*** Data for processing ***
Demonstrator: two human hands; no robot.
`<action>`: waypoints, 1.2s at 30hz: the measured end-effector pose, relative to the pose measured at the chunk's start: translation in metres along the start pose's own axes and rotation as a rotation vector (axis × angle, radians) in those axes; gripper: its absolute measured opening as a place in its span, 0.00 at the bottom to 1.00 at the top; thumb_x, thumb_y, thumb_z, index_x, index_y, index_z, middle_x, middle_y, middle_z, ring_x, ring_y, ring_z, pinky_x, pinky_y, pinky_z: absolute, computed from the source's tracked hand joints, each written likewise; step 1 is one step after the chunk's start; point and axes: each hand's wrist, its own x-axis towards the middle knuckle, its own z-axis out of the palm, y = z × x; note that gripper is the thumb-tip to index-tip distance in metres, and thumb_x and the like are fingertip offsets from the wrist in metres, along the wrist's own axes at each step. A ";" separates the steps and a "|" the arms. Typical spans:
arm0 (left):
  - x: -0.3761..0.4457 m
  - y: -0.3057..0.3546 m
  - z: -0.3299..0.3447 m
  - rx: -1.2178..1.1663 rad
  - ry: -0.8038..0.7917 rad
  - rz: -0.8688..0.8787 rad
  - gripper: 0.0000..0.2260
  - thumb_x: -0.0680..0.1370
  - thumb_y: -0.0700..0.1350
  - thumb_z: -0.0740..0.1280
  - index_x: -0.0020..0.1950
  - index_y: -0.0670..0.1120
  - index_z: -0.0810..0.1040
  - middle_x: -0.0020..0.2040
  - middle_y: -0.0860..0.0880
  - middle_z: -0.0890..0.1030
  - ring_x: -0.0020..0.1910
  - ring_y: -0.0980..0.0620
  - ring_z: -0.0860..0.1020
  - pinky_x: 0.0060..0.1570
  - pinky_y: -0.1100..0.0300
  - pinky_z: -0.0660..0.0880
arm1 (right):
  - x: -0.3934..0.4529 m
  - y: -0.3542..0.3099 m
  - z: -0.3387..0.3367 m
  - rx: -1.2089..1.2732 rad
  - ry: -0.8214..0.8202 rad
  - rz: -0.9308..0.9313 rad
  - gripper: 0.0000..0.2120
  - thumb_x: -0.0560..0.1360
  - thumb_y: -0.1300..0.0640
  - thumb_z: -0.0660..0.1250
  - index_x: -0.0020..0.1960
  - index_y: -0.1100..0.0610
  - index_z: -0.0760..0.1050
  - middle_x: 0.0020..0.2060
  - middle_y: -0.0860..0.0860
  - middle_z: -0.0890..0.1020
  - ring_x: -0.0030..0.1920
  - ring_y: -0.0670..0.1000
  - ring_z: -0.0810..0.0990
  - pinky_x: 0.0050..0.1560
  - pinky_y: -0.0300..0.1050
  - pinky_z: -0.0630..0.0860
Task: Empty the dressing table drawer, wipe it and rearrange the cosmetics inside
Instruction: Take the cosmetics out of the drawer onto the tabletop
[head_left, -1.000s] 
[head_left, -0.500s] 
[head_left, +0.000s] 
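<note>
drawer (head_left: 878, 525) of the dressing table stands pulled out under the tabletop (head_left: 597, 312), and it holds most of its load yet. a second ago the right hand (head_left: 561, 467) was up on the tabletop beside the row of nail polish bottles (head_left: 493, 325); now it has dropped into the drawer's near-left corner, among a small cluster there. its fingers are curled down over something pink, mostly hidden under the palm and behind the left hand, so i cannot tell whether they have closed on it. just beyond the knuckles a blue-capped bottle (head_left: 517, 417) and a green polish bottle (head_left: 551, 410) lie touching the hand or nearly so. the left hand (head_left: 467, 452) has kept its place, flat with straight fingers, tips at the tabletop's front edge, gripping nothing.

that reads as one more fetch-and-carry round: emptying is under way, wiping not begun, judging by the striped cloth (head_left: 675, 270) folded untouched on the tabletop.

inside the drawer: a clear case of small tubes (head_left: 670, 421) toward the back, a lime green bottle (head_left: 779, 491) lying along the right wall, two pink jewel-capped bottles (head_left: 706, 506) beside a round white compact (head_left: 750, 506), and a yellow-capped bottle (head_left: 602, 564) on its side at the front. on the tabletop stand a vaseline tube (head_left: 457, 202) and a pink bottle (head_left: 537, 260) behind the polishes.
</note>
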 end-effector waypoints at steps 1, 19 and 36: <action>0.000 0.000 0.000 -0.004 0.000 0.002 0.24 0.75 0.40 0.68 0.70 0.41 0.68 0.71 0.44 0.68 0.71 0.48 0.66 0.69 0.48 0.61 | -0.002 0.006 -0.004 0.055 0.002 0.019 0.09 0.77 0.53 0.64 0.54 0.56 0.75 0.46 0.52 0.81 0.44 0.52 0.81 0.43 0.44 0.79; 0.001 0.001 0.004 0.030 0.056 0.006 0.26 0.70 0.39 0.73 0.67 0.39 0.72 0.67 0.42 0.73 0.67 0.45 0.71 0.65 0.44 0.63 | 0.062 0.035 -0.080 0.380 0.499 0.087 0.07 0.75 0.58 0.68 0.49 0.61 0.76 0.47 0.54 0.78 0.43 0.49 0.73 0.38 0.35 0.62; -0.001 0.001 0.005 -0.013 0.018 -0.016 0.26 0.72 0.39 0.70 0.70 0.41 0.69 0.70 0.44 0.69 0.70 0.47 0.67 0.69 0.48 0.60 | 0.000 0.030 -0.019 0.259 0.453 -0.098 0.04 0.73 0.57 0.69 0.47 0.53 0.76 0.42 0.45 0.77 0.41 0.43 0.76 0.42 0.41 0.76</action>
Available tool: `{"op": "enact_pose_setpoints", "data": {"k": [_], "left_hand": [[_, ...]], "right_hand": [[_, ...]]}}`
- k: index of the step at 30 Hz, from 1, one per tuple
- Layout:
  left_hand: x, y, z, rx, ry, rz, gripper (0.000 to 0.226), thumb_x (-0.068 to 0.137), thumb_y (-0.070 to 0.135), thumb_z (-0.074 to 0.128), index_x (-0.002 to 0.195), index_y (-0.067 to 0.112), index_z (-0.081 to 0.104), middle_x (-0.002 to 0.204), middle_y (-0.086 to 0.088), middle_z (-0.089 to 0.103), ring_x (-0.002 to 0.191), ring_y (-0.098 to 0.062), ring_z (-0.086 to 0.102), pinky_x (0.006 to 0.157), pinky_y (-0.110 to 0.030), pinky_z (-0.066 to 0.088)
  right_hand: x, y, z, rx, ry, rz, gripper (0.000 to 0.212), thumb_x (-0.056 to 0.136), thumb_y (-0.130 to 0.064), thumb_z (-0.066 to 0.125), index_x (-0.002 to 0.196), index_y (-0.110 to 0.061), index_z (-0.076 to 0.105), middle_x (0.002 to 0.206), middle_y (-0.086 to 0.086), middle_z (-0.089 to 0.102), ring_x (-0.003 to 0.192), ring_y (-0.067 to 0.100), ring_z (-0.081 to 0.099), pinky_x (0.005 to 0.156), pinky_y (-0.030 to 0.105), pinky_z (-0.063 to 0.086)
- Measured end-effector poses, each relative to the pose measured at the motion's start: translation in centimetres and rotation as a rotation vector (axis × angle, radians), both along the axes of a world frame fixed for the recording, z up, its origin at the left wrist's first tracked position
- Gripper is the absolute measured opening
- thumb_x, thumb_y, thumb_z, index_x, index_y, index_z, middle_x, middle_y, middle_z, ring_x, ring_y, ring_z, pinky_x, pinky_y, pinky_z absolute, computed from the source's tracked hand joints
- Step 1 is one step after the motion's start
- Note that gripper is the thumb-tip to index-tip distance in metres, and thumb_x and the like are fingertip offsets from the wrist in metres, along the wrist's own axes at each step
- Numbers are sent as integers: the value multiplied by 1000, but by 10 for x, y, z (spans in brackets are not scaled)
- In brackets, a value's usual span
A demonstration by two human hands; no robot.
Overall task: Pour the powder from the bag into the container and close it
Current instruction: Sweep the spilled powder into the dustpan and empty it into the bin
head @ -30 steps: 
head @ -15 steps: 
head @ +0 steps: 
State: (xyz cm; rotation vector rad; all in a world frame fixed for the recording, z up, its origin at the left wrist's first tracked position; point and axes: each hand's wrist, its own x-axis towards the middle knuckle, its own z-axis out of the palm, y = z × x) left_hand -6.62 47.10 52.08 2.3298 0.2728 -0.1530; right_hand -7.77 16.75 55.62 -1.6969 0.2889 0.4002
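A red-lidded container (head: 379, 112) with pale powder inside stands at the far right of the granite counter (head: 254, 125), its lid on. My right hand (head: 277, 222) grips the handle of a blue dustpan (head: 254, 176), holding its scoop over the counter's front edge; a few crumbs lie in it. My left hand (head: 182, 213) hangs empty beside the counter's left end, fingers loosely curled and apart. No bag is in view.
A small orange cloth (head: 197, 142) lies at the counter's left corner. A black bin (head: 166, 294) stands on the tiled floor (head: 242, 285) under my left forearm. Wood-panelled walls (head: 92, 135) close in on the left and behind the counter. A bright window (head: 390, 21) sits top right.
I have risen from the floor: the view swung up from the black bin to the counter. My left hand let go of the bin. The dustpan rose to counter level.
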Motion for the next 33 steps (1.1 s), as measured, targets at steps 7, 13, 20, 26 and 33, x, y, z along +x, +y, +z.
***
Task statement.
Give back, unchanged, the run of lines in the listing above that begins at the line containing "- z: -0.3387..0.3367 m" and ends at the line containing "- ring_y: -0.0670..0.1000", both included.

Your response.
  - z: -0.3387..0.3367 m
  - rx: -1.2089..1.2732 rad
  - ry: -0.8214..0.8202 rad
  - rz: -0.9308..0.9313 rad
  - gripper: 0.0000..0.2120
  - thumb_x: -0.0560..0.1360
  - thumb_y: -0.1300..0.0640
  - thumb_z: -0.0660..0.1250
  - index_x: -0.0020..0.1960
  - index_y: -0.1100..0.0610
  - index_z: -0.0760..0.1050
  - middle_x: 0.0020..0.2060
  - middle_y: -0.0860..0.0860
  - middle_z: -0.0890..0.1020
  - ring_x: -0.0030..0.1920
  - ring_y: -0.0670..0.1000

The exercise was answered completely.